Exercise directions: Only the lines from the one containing "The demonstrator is" through the last line below should be written out, exactly and with both ends kept.

Given data:
________

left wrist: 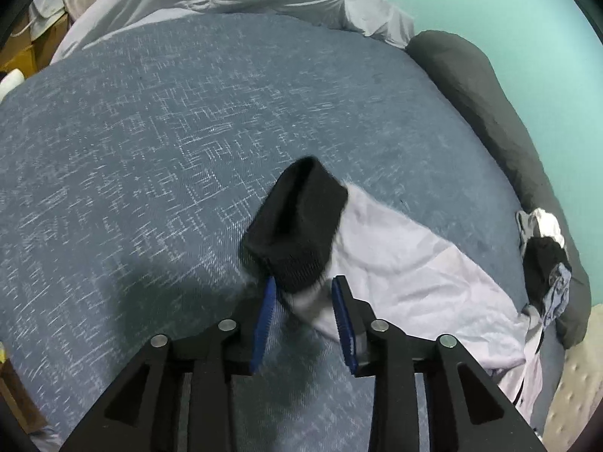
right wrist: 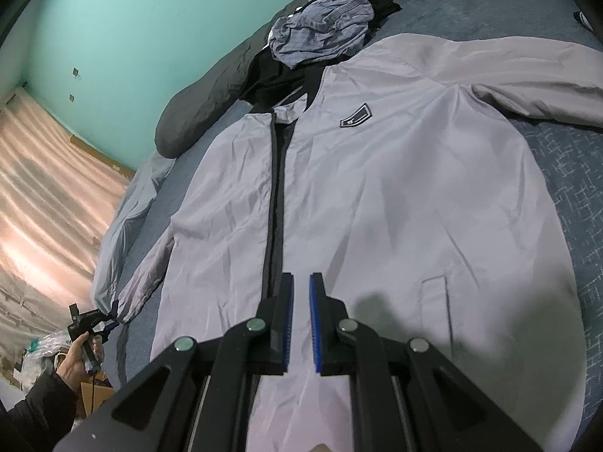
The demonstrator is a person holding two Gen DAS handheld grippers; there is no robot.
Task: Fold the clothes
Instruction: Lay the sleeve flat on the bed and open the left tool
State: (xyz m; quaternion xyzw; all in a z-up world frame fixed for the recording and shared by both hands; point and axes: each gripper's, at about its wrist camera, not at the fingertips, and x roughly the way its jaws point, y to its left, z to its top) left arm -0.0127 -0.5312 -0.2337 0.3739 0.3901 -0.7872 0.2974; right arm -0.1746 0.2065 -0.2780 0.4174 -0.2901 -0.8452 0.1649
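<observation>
one jacket cuff [left wrist: 297, 226] just beyond left tool [left wrist: 303, 286].

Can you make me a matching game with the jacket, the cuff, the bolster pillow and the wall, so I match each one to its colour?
Things:
1. jacket
2. cuff
3. bolster pillow
4. wall

Colours:
A. turquoise green
B. black
C. pale lilac-grey
D. dark grey

Pairs: 1-C, 2-B, 3-D, 4-A
</observation>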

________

Solution to this problem:
The demonstrator is a person holding two Gen DAS handheld grippers; there is no robot.
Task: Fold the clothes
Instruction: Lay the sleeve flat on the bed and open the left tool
State: (xyz m; quaternion xyzw; all in a z-up world frame fixed for the recording and shared by both hands; point and axes: each gripper's, at about its wrist camera, not at the fingertips, and x roughly the way its jaws point, y to its left, z to its top) left arm -0.0127 -0.5312 -0.2337 0.3739 0.3901 -0.7872 0.2974; right arm -0.1746 0.2065 -0.2780 0.4174 -0.2901 -0.8452 0.1649
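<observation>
one jacket cuff [left wrist: 297, 226] just beyond left tool [left wrist: 303, 286].

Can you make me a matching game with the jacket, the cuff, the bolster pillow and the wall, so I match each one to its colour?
Things:
1. jacket
2. cuff
3. bolster pillow
4. wall

Colours:
A. turquoise green
B. black
C. pale lilac-grey
D. dark grey

Pairs: 1-C, 2-B, 3-D, 4-A
</observation>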

The work for this exercise is now done.